Ich wstępne ustalenia wskazują, że 29-letni kierowca karetki pogotowia, mieszkaniec gminy Frampol jechał z włączonymi sygnałami dźwiękowymi i świetlnymi. Na skrzyżowanie wjechał przy czerwonym świetle i wówczas doszło do zderzenia z mitsubishi, za którego kierownicą siedział 26-letni mieszkaniec gminy Biłgoraj.
CZYTAJ TAKŻE: WYPADEK KARETKI W LUBLINIE. KIEROWCA MIAŁ "LEWE" PRAWO JAZDY
– Siła uderzenia była tak duża, że karetka uderzyła w sygnalizator, a mitsubishi w znajdujący się przy ulicy Bohaterów Monte Cassino kiosk z pieczywem – relacjonuje Joanna Klimek, rzeczniczka Komendy Powiatowej Policji w Biłgoraju.

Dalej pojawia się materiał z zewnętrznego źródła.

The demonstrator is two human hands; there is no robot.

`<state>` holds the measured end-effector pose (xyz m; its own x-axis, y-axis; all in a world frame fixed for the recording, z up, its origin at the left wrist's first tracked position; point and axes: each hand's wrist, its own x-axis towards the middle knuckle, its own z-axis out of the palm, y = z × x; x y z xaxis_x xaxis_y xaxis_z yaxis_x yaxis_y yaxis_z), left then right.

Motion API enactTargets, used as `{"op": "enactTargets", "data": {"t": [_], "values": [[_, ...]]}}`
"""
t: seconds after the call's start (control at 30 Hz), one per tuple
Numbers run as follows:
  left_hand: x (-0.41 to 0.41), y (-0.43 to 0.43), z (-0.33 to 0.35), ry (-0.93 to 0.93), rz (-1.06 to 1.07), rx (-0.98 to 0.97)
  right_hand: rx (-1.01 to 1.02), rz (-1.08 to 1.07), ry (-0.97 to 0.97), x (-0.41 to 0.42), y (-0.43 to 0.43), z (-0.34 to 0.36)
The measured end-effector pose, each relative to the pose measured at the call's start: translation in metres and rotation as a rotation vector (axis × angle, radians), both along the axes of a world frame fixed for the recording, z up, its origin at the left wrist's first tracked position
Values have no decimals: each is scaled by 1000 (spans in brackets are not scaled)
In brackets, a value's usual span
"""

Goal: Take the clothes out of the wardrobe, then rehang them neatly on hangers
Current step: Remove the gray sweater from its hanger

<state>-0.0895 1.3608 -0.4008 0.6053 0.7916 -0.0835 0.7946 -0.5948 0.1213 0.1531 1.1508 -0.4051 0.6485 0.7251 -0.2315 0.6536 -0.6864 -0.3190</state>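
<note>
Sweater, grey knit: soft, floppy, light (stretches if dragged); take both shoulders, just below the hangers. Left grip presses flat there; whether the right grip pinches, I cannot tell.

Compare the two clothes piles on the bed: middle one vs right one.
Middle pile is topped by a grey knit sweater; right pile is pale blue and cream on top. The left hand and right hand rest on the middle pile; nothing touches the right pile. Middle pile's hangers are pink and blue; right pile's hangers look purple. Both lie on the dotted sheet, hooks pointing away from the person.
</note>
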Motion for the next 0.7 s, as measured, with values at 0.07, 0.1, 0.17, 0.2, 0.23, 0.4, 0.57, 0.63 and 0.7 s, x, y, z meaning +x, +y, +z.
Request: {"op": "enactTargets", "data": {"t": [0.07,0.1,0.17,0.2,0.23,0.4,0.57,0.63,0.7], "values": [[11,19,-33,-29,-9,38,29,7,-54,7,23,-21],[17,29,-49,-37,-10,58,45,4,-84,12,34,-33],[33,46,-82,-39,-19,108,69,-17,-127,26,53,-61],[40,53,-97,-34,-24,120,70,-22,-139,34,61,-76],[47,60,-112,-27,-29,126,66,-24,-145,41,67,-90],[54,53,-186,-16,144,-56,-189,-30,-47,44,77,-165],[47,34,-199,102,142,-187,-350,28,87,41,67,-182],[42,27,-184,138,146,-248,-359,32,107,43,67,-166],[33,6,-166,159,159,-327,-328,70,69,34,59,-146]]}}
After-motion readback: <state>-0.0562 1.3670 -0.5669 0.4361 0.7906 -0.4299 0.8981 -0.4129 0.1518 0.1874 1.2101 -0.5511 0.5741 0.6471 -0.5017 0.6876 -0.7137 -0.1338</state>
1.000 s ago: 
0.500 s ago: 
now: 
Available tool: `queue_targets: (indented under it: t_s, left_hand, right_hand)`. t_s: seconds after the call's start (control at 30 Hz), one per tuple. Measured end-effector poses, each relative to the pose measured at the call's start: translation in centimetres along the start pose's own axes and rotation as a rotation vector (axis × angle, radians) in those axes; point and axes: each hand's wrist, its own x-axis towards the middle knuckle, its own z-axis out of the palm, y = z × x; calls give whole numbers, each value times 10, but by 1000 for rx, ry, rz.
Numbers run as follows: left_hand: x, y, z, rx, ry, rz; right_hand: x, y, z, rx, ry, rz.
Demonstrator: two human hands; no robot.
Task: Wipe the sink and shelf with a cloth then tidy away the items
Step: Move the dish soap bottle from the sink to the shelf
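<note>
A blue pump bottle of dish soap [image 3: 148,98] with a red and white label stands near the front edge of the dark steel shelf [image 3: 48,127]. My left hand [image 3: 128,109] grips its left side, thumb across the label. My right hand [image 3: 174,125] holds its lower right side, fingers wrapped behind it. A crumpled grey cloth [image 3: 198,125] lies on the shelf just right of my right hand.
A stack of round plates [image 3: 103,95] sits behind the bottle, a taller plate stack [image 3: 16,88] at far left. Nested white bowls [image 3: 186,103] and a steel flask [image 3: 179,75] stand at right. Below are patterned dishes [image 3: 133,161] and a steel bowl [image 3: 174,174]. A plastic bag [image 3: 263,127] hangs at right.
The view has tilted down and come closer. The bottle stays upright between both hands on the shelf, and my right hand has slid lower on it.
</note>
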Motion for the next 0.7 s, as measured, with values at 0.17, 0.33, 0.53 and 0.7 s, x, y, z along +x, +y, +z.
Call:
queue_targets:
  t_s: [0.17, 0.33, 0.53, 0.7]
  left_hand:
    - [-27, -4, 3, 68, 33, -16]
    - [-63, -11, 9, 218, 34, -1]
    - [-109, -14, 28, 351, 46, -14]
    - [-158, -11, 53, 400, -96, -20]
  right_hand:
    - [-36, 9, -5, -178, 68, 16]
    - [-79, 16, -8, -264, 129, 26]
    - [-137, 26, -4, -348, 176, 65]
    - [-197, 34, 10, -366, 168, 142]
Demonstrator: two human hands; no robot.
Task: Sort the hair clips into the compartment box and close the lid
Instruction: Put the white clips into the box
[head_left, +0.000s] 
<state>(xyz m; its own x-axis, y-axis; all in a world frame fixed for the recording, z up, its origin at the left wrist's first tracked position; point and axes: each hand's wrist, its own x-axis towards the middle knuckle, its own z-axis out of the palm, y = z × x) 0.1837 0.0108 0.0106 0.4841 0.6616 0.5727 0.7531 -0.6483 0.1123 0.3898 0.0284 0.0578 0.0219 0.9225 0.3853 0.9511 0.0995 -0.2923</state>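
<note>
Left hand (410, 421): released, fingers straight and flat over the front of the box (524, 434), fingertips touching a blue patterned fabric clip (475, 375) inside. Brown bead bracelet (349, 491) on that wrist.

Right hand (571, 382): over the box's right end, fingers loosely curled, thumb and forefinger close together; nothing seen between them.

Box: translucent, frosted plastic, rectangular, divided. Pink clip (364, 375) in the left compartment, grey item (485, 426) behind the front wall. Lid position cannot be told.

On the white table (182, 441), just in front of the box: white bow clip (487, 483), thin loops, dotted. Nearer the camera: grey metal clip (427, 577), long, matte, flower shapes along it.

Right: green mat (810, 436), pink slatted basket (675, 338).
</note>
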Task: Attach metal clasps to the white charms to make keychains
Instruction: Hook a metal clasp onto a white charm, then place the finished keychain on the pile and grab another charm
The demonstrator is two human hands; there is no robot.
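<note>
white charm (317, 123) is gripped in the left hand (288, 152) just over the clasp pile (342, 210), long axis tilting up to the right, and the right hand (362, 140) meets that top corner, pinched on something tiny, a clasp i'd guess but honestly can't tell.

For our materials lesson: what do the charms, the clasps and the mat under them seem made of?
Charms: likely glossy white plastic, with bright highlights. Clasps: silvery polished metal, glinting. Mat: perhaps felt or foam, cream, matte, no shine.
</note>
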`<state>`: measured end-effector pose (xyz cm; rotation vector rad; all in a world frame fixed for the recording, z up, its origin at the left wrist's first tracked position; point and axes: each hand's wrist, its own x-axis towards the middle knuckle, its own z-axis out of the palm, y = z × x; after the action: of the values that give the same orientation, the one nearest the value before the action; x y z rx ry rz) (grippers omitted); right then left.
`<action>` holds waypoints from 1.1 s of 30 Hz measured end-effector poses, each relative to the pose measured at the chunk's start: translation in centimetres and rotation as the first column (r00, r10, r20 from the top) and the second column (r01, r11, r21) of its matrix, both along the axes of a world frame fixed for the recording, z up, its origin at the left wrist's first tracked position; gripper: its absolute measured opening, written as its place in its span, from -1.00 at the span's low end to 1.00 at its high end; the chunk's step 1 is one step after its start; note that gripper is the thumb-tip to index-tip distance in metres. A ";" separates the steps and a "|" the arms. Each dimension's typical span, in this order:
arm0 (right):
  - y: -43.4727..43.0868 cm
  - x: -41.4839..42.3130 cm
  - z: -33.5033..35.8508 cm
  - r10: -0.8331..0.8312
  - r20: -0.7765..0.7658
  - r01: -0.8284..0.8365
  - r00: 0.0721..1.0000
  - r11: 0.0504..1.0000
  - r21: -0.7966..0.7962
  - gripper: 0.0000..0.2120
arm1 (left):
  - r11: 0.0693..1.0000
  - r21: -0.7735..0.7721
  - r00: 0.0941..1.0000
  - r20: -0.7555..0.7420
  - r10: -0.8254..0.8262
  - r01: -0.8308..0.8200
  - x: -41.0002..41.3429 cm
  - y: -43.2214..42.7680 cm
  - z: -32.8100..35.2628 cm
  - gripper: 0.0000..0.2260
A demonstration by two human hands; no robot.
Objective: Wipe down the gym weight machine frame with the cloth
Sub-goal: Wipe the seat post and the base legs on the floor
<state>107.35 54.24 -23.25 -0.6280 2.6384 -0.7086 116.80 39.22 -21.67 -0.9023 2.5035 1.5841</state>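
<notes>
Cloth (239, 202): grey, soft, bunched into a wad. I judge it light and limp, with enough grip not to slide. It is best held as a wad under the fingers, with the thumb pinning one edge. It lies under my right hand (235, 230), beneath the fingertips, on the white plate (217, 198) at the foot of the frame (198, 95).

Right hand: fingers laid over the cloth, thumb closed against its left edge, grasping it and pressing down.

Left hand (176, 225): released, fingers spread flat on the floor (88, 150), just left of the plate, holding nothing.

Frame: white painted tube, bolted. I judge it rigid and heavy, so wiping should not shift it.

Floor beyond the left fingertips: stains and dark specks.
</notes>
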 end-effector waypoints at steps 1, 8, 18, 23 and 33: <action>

Karetka jechała na wezwanie, więc na szczęście nie było w niej pacjenta. Ucierpieli natomiast trzej członkowie załogi ambulansu: kierowca oraz 32-latek z gminy Biszcza oraz 24-latek z gminy Goraj. Wszyscy trzej trafili do szpitali w Lublinie i Zamościu. Lekarze z Biłgoraja zajęli się 24-latkiem z mitsubishi. Na szczęście życiu żadnego z mężczyzn nie zagraża niebezpieczeństwo.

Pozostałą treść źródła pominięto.